**Problem details**
After reading the data below, copy out every line that contains the word "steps".

**Stored items from a collection**
—————

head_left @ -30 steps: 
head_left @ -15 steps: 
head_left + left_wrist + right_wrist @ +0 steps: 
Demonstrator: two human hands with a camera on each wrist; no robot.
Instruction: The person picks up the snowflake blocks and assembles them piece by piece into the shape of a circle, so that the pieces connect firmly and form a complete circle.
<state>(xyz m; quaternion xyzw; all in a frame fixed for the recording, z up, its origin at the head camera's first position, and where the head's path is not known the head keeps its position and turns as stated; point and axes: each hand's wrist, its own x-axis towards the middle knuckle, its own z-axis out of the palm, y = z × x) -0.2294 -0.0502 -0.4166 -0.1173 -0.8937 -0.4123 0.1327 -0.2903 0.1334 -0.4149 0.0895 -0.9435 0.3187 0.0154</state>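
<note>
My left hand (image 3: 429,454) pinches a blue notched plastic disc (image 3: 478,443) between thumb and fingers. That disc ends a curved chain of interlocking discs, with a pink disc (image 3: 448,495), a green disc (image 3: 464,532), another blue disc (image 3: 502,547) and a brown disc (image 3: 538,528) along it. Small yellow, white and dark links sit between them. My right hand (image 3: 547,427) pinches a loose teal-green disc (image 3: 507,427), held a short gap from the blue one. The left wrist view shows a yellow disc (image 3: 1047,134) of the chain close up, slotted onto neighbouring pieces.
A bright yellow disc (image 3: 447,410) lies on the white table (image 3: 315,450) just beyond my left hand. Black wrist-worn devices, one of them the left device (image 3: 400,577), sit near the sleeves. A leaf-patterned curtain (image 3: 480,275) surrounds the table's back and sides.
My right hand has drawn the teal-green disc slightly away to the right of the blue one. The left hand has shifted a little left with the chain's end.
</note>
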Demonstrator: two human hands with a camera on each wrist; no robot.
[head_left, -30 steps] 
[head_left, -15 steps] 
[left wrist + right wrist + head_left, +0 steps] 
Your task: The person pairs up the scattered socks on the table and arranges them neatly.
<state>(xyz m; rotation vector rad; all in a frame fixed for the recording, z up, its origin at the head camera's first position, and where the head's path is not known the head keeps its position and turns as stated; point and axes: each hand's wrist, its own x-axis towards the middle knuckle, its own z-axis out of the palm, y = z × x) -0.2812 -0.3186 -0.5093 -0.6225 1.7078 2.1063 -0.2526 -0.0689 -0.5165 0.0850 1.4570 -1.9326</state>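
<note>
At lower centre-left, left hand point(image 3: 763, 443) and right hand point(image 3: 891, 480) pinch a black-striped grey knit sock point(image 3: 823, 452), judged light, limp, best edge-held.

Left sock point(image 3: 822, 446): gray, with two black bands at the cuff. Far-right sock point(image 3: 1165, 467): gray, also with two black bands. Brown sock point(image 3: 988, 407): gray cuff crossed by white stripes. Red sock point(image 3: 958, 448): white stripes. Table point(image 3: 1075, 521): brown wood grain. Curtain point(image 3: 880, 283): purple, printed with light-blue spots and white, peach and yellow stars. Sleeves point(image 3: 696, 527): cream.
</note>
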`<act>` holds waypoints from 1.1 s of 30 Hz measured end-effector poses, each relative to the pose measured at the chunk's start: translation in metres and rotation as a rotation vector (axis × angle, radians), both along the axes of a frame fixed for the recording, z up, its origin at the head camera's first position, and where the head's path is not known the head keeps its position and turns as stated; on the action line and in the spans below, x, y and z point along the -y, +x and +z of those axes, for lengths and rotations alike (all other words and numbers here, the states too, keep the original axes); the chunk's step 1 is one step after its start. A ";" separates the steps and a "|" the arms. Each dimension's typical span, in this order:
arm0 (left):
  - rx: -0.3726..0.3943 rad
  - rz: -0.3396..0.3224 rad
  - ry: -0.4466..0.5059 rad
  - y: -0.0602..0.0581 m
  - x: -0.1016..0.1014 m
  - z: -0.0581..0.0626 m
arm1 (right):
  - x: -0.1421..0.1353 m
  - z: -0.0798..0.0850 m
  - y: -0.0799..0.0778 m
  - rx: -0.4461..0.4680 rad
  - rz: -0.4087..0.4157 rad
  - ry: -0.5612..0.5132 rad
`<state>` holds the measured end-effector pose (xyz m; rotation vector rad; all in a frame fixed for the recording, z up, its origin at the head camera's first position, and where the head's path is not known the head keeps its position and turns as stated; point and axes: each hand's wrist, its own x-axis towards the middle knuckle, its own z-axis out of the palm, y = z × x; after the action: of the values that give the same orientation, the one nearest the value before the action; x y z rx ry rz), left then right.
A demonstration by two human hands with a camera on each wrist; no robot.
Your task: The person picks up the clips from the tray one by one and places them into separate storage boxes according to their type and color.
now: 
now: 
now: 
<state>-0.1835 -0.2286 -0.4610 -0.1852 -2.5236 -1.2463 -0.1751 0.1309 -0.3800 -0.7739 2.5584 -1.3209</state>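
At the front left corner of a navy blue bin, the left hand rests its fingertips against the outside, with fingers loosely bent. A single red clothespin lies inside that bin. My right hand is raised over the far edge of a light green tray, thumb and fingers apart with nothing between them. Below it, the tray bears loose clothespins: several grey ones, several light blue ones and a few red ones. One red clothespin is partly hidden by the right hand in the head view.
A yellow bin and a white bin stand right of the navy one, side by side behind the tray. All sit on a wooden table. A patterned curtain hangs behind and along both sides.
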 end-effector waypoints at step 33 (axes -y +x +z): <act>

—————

**Reply**
head_left @ -30 steps: 
head_left @ -15 steps: 
head_left + left_wrist + right_wrist @ +0 steps: 
[head_left, -30 steps] 
[head_left, -15 steps] 
[left wrist + right wrist + head_left, +0 steps] 
`<act>` holds waypoints from 1.1 s of 30 Hz measured end-effector poses, each relative to the pose measured at the chunk's start: translation in metres and rotation as a rotation vector (axis × angle, radians), both along the axes of a frame fixed for the recording, z up, its origin at the head camera's first position, and where the head's path is not known the head keeps its position and turns as stated; on the action line and in the spans below, x, y and z point along the -y, +x and +z of those axes, for lengths and rotations alike (all other words and numbers here, the states too, keep the original axes); the chunk's step 1 is one step after its start. A ";" separates the steps and a "|" the arms. Each dimension's typical span, in this order:

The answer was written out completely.